- [Work task] Starting at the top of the entries below, print each line exactly until the line with "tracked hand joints" has been printed too.

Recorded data
-- Opening Marker --
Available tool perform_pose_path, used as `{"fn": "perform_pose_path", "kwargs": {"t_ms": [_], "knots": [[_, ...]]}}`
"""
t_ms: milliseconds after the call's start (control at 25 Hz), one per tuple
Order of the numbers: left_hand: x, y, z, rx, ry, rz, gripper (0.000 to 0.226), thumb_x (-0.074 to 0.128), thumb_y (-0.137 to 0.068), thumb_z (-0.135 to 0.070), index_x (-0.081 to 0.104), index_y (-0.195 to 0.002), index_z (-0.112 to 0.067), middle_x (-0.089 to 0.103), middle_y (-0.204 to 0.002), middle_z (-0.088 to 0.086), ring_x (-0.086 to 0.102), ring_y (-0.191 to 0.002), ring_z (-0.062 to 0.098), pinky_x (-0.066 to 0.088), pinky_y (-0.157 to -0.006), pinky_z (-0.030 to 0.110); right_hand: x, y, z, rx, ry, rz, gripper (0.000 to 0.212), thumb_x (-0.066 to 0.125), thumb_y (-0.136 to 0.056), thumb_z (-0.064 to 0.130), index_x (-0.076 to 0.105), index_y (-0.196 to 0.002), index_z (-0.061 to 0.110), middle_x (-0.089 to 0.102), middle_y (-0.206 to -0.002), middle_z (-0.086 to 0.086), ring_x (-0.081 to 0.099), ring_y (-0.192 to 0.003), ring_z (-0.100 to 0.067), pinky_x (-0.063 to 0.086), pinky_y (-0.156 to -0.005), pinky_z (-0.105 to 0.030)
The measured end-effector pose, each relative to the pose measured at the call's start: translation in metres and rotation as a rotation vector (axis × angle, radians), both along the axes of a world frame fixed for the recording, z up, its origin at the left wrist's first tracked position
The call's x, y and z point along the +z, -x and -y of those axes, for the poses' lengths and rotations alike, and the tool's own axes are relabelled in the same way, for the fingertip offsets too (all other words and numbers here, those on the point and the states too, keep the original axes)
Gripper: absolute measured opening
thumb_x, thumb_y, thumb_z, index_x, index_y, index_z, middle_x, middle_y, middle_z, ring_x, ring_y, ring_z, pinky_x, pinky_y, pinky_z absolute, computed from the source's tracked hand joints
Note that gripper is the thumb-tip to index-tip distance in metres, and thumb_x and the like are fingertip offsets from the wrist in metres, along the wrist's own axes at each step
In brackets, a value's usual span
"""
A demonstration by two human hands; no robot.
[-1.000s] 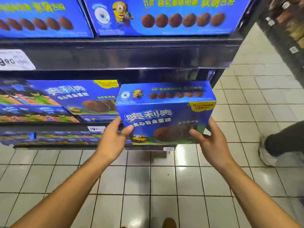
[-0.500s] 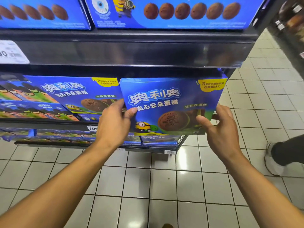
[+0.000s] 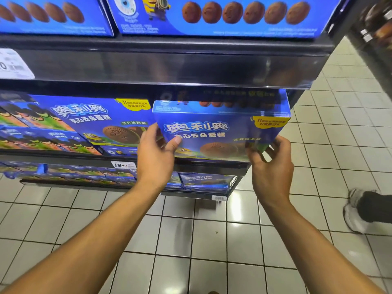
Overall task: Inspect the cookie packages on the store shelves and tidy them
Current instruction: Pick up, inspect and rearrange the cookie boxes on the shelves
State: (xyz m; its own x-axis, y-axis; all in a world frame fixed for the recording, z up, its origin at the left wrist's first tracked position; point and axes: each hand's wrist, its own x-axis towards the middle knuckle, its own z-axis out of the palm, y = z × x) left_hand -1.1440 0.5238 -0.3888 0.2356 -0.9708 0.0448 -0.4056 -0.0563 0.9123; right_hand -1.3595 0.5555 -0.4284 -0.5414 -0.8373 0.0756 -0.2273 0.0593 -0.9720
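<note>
A blue cookie box (image 3: 214, 130) with white lettering and a brown cookie picture sits at the right end of the middle shelf (image 3: 212, 165), its back tucked under the shelf above. My left hand (image 3: 156, 155) grips its lower left corner, thumb on the front face. My right hand (image 3: 272, 166) holds its lower right corner. A matching blue box (image 3: 101, 122) stands just left of it on the same shelf.
More blue cookie boxes (image 3: 212, 15) line the top shelf, and others lie on the bottom shelf (image 3: 203, 182). A price tag (image 3: 123, 165) hangs on the middle shelf edge. Another person's shoe (image 3: 356, 211) stands on the white tiled floor at right.
Both hands have carried the blue box up and back from in front of the shelf into the gap at the right end of the middle shelf.
</note>
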Motion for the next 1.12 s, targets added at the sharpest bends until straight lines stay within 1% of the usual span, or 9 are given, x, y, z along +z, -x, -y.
{"fn": "perform_pose_path", "kwargs": {"t_ms": [120,160,240,320,520,640,720,920,1120], "knots": [[0.001,0.009,-0.002,0.08,0.012,-0.153,0.03,0.074,-0.087,-0.016,0.056,-0.11,-0.019,0.057,-0.096,-0.009,0.053,-0.08,-0.007,0.043,-0.073,0.006,-0.002,0.0,0.003,-0.02,0.025,-0.001,0.037,0.077,-0.088,0.022,0.052,-0.113,0.033,0.053,-0.109,0.027,0.056,-0.101,0.015,0.054,-0.08,-0.012],[0.001,0.012,-0.003,0.111,-0.011,-0.197,0.035,0.073,-0.088,-0.017,0.055,-0.117,-0.014,0.056,-0.1,-0.005,0.051,-0.083,-0.002,0.044,-0.075,0.006,-0.002,0.0,0.004,-0.027,0.032,0.008,0.036,0.077,-0.088,0.023,0.052,-0.113,0.031,0.051,-0.11,0.024,0.055,-0.1,0.016,0.053,-0.079,-0.01],[-0.001,0.016,-0.005,0.135,-0.059,-0.247,0.031,0.068,-0.092,-0.022,0.057,-0.12,-0.018,0.058,-0.115,0.012,0.052,-0.09,0.01,0.049,-0.091,0.026,-0.002,-0.004,0.006,-0.035,0.049,0.037,0.035,0.077,-0.089,0.021,0.052,-0.112,0.03,0.051,-0.11,0.021,0.055,-0.099,0.018,0.051,-0.076,-0.006],[0.001,0.019,-0.007,0.156,-0.083,-0.287,0.021,0.065,-0.094,-0.026,0.058,-0.114,-0.03,0.059,-0.114,0.008,0.055,-0.09,0.013,0.049,-0.096,0.04,-0.003,-0.007,0.009,-0.047,0.063,0.049,0.035,0.075,-0.089,0.018,0.051,-0.112,0.028,0.05,-0.108,0.02,0.053,-0.096,0.021,0.047,-0.072,-0.001],[0.004,0.02,-0.008,0.195,-0.088,-0.426,0.031,0.063,-0.095,-0.02,0.055,-0.124,-0.014,0.055,-0.109,-0.003,0.053,-0.096,0.013,0.045,-0.093,0.031,-0.006,-0.013,0.017,-0.099,0.046,0.029,0.034,0.074,-0.089,0.02,0.053,-0.114,0.025,0.052,-0.112,0.009,0.054,-0.094,0.016,0.043,-0.074,0.0],[0.003,0.017,-0.006,0.19,-0.115,-0.434,0.025,0.06,-0.096,-0.016,0.057,-0.121,-0.019,0.059,-0.112,-0.003,0.057,-0.107,0.019,0.046,-0.099,0.036,-0.004,-0.011,0.021,-0.098,0.035,0.024,0.035,0.074,-0.089,0.021,0.055,-0.119,0.019,0.054,-0.116,0.006,0.056,-0.095,0.01,0.041,-0.073,0.001],[0.003,0.014,-0.007,0.178,-0.138,-0.44,0.028,0.06,-0.097,-0.016,0.057,-0.125,-0.018,0.06,-0.116,-0.001,0.058,-0.116,0.022,0.046,-0.106,0.042,-0.004,-0.008,0.022,-0.085,0.026,0.015,0.037,0.074,-0.09,0.022,0.056,-0.122,0.018,0.055,-0.117,0.006,0.054,-0.093,0.017,0.04,-0.072,0.003],[0.0,0.005,-0.009,0.113,-0.176,-0.421,0.03,0.056,-0.099,-0.018,0.055,-0.129,-0.018,0.06,-0.115,0.001,0.058,-0.111,0.02,0.043,-0.109,0.05,-0.003,-0.004,0.019,-0.059,0.016,0.013,0.036,0.07,-0.093,0.024,0.057,-0.127,0.02,0.058,-0.121,0.008,0.054,-0.095,0.019,0.04,-0.072,0.004],[0.009,-0.01,-0.018,0.063,-0.196,-0.386,0.026,0.056,-0.099,-0.024,0.057,-0.124,-0.025,0.061,-0.114,-0.013,0.057,-0.108,0.006,0.042,-0.108,0.041,0.002,0.004,0.014,0.057,-0.049,0.005,0.041,0.07,-0.095,0.026,0.053,-0.132,0.018,0.056,-0.127,0.006,0.054,-0.1,0.015,0.041,-0.069,0.004]]}}
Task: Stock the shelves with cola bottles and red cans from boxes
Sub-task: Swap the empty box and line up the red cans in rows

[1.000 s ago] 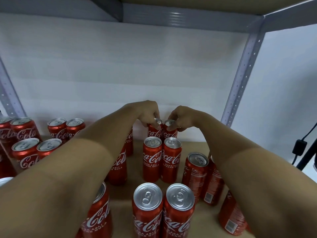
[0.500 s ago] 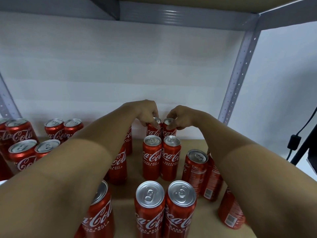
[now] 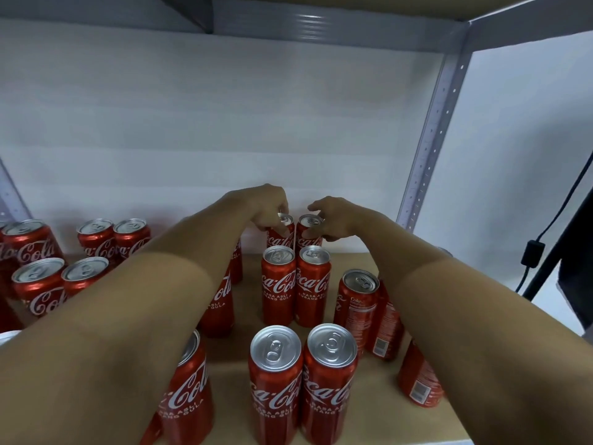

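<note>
Cans everywhere on this shelf [image 3: 378, 409], all red cola ones standing upright on the tan board. Both arms are stretched way in toward the white back wall [image 3: 224, 123]. Left hand [image 3: 268, 208] has its fingers curled over the top of the back-left can [image 3: 281, 232], gripping it by the rim. Right hand [image 3: 337, 220] is doing the same w/ the back-right can [image 3: 308, 234], thumb and fingers pinching round the top edge. Those two cans sit side by side, basically touching, right at the back of the shelf.

Just in front of them is another pair [image 3: 295, 285], also touching, labels facing out. Closer still, a front pair [image 3: 301, 380] w/ silver lids and pull tabs showing. Right of the middle pair there's a can [image 3: 356, 300] turned so the small print faces out, w/ more cans behind and beside it partly hidden under the right forearm. A few more are tucked under the left forearm too.

Far left is a separate bunch [image 3: 38, 277], approx two rows deep, well apart from the middle columns. Grey metal upright [image 3: 433, 133] w/ holes runs up the right side, and a black cable [image 3: 532, 252] hangs beyond it.
</note>
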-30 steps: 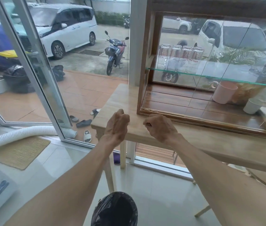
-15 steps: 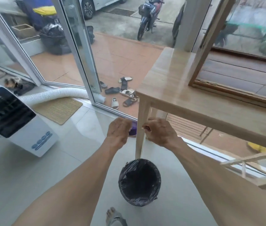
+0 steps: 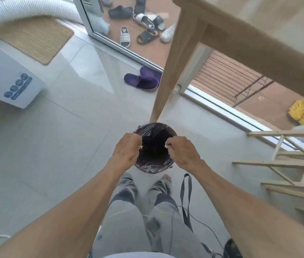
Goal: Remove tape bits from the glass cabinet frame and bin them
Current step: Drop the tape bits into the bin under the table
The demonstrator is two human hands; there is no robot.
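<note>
A small round bin [image 3: 154, 165] lined with a black bag stands on the floor by the table leg, straight below me. Both hands hover over its mouth. My left hand [image 3: 127, 148] is curled, pinching a small pale tape bit [image 3: 140, 146] at its fingertips. My right hand [image 3: 182, 150] is curled too, with another pale tape bit [image 3: 166, 145] pinched between thumb and finger. The glass cabinet is out of view; only the wooden table [image 3: 249, 43] that carries it shows at the upper right.
The table leg [image 3: 168, 77] stands just behind the bin. Purple slippers [image 3: 142, 81] lie to its left, a white appliance [image 3: 8, 81] and woven mat [image 3: 34, 36] further left. A wooden rack [image 3: 292, 168] lies at right. My legs and a black strap [image 3: 185, 198] are below.
My view tipped from the cabinet down to the floor. Both hands dropped from the cabinet's lower frame edge to just above the bin's mouth, still pinched shut.
</note>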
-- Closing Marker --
- [Answer for this exercise]
Available tool perform_pose_path, used as `{"fn": "perform_pose_path", "kwargs": {"t_ms": [_], "knots": [[_, ...]]}}`
"""
t_ms: milliseconds after the call's start (control at 25 Hz), one per tuple
Order of the numbers: left_hand: x, y, z, rx, ry, rz, gripper (0.000 to 0.226), thumb_x (-0.074 to 0.128), thumb_y (-0.137 to 0.068), thumb_z (-0.135 to 0.070), index_x (-0.081 to 0.104), index_y (-0.195 to 0.002), index_z (-0.112 to 0.067), middle_x (-0.089 to 0.103), middle_y (-0.204 to 0.002), middle_z (-0.088 to 0.086), ring_x (-0.086 to 0.102), ring_y (-0.191 to 0.002), ring_z (-0.062 to 0.098), pinky_x (-0.066 to 0.088), pinky_y (-0.157 to -0.006), pinky_z (-0.030 to 0.110); right_hand: x, y, z, rx, ry, rz, gripper (0.000 to 0.212), thumb_x (-0.066 to 0.125), thumb_y (-0.136 to 0.056), thumb_z (-0.064 to 0.130), index_x (-0.076 to 0.105), index_y (-0.196 to 0.002), index_z (-0.061 to 0.110), middle_x (-0.089 to 0.102), middle_y (-0.206 to -0.002), middle_z (-0.086 to 0.086), ring_x (-0.081 to 0.099), ring_y (-0.192 to 0.003), ring_z (-0.100 to 0.067), pinky_x (-0.063 to 0.086), pinky_y (-0.156 to -0.005), pinky_z (-0.105 to 0.030)
The measured end-effector pose, each relative to the pose measured at the call's start: translation in metres and rotation as a rotation vector (axis × angle, radians), both along the axes of a world frame fixed for the recording, z up, its origin at the left wrist's first tracked position
The call's x, y and z point along the +z, -x and -y of those axes, for the poses' lengths and rotations alike, and the tool's own axes are relabelled in the same way, for the fingertip offsets too (all other words and numbers here, those on the point and the states too, keep the original axes)
Gripper: absolute measured opening
thumb_x, thumb_y, thumb_z, index_x, index_y, index_z, middle_x, middle_y, middle_z, ring_x, ring_y, ring_z, pinky_x, pinky_y, pinky_z absolute, computed from the source's tracked hand joints

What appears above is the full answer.